AIM OF THE TASK —
Reproduce everything from the line that contains "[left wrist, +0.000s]" down to the line that contains "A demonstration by" in the listing below, word for word and nothing more. Leave the pictures out.

----- RECORDED DATA

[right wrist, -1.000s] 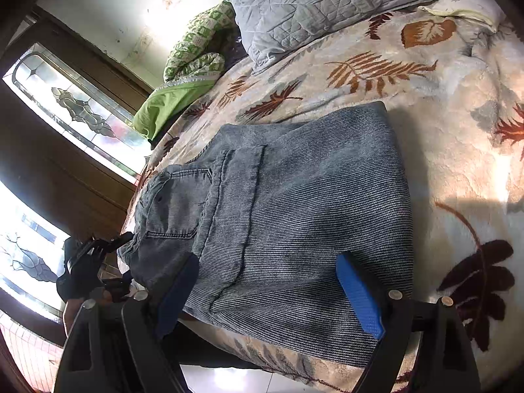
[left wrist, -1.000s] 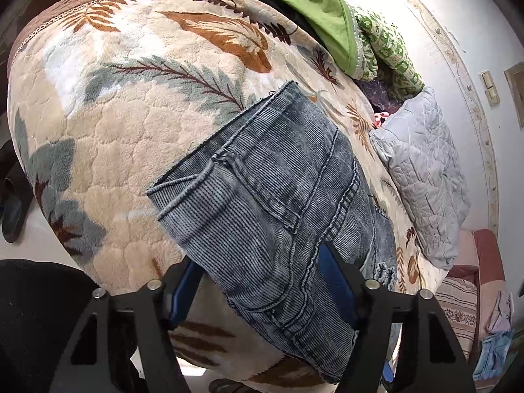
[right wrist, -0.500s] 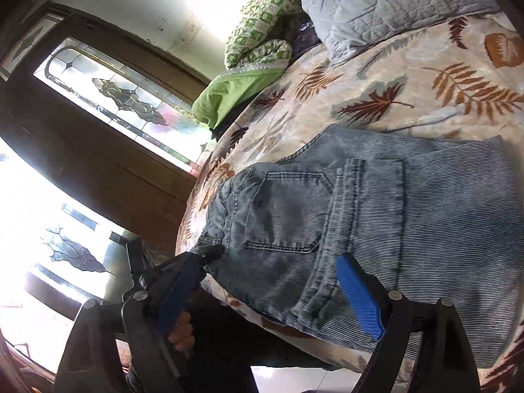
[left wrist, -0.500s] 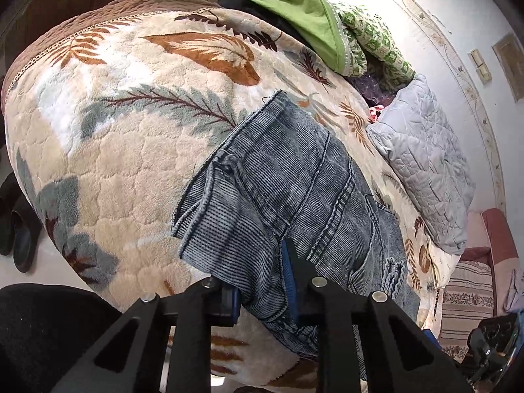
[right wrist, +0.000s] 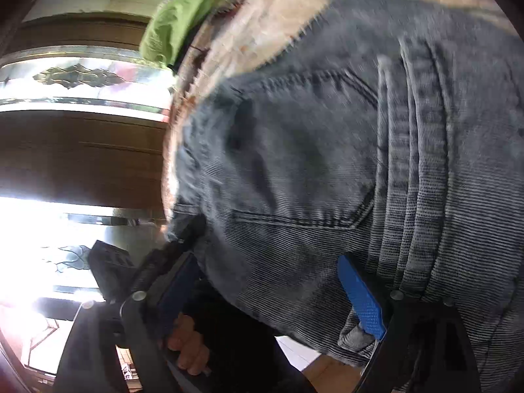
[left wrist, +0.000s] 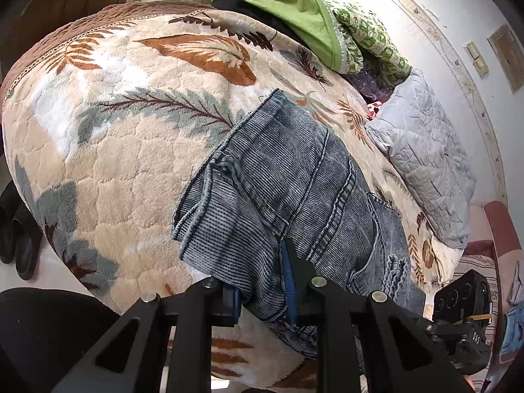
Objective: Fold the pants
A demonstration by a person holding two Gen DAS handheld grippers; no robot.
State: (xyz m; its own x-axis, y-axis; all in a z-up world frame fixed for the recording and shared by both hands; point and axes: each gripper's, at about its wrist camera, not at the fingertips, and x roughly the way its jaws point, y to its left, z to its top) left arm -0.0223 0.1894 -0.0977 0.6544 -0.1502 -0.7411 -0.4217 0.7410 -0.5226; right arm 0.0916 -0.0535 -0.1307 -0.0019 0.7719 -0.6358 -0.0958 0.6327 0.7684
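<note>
Grey-blue washed jeans (left wrist: 294, 190) lie folded on a leaf-patterned plush bedspread (left wrist: 108, 150). My left gripper (left wrist: 262, 281) is shut on the near edge of the jeans, bunching the cloth between its blue pads. In the right wrist view the jeans (right wrist: 344, 150) fill the frame, blurred, with the back pocket showing. My right gripper (right wrist: 271, 285) is open, its fingers straddling the near edge of the jeans at the bed's side. The left gripper's body and the hand holding it (right wrist: 186, 344) show at lower left there.
A green cloth (left wrist: 294, 9), a green-patterned quilt (left wrist: 370, 42) and a grey quilted pillow (left wrist: 422, 163) lie at the far side of the bed. Dark shoes (left wrist: 16, 235) stand on the floor at left. A wooden door with glass panes (right wrist: 82, 150) is beyond the bed.
My left gripper has closed on the jeans' edge and stays there. My right gripper has moved in close to the jeans' near edge by the pocket, still open.
</note>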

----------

THE ANSWER —
[left wrist, +0.000s] 
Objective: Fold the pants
A demonstration by a person holding two Gen DAS handheld grippers; no robot.

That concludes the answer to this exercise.